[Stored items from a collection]
[Start of Attachment]

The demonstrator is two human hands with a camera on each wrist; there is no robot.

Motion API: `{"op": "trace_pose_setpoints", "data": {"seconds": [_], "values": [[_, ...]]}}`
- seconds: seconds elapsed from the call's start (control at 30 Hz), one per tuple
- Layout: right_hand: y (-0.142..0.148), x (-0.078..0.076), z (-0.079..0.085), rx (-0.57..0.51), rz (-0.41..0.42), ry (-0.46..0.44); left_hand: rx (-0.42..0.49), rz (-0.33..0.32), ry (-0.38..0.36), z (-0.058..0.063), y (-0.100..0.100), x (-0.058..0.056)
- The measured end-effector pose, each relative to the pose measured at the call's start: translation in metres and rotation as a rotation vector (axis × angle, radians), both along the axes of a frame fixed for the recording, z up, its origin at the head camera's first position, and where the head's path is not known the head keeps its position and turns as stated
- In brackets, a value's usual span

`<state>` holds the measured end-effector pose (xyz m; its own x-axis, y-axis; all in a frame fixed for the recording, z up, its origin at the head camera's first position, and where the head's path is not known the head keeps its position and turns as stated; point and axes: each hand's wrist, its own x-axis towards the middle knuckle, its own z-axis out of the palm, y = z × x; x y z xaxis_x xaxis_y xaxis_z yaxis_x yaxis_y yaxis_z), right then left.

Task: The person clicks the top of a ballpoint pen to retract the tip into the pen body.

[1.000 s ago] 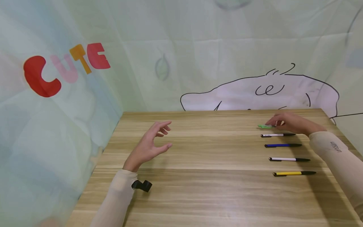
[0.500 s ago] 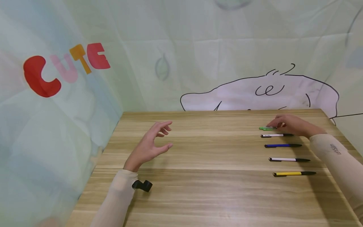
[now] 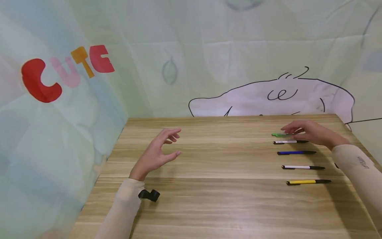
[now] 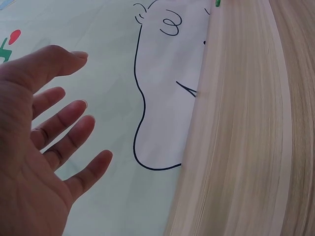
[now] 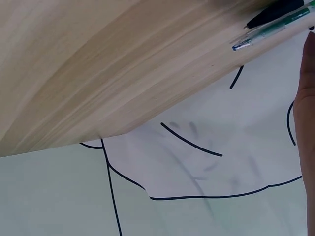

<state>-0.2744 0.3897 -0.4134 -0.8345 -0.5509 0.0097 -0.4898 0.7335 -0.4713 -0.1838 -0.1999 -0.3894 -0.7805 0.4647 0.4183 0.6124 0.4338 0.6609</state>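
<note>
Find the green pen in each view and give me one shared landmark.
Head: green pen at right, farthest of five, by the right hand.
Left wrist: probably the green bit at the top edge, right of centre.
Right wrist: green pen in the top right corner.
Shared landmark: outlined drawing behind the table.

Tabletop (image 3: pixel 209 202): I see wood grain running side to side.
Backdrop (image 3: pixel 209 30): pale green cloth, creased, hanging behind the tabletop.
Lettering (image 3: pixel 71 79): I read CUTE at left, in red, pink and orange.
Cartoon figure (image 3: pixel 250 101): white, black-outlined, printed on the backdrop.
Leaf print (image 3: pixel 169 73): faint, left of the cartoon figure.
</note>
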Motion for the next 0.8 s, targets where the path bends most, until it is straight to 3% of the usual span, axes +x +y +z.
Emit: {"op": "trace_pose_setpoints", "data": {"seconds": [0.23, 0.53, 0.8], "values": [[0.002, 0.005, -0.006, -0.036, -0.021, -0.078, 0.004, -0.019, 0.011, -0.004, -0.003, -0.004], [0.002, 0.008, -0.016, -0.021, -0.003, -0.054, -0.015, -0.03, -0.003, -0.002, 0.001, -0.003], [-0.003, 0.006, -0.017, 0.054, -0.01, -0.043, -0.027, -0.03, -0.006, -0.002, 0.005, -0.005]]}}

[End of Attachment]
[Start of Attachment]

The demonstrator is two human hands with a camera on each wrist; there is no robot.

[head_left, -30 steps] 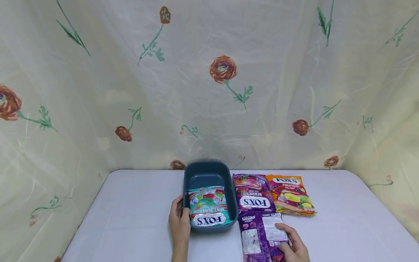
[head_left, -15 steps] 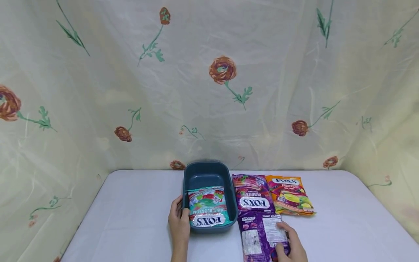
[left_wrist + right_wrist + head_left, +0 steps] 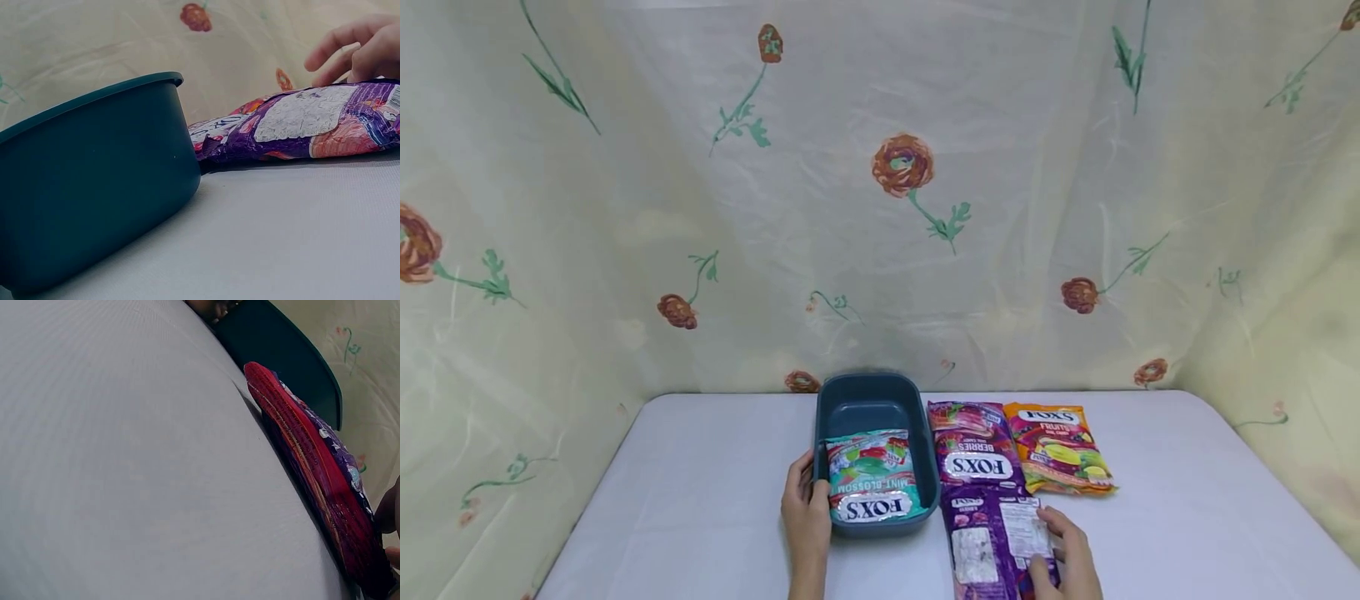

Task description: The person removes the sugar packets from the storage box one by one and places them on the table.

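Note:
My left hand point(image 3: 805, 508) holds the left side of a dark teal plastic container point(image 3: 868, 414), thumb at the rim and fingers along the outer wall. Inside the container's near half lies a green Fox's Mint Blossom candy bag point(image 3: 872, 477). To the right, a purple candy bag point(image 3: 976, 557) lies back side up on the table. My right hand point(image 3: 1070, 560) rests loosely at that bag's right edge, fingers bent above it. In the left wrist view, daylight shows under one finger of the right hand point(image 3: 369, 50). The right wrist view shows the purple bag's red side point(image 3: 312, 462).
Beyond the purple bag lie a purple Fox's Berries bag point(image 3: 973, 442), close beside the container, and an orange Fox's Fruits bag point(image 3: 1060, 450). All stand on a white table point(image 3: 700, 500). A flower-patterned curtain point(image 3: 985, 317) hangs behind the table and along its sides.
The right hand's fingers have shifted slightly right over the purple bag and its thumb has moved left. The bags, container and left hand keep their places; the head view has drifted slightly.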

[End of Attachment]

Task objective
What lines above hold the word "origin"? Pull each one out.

Output of the exercise
- The measured end-effector pose, each relative to the pose measured at the call's start: translation in metres and rotation as a rotation vector (axis × angle, radians), both along the axes of a frame fixed for the recording, z up, its origin at the head camera's first position, and where the head's path is not known the head keeps its position and turns as stated
`<state>` holds the measured end-effector pose (xyz m; its own x-axis, y-axis; all in a frame fixed for the recording, z up, its origin at the head camera's first position, and where the head's path is not known the head keeps its position and turns as stated; point and axes: each hand's wrist, its own x-axis towards the middle knuckle, its own z-axis out of the palm, y = z × x; x y z xaxis_x xaxis_y xaxis_z yaxis_x yaxis_y yaxis_z), right then left.

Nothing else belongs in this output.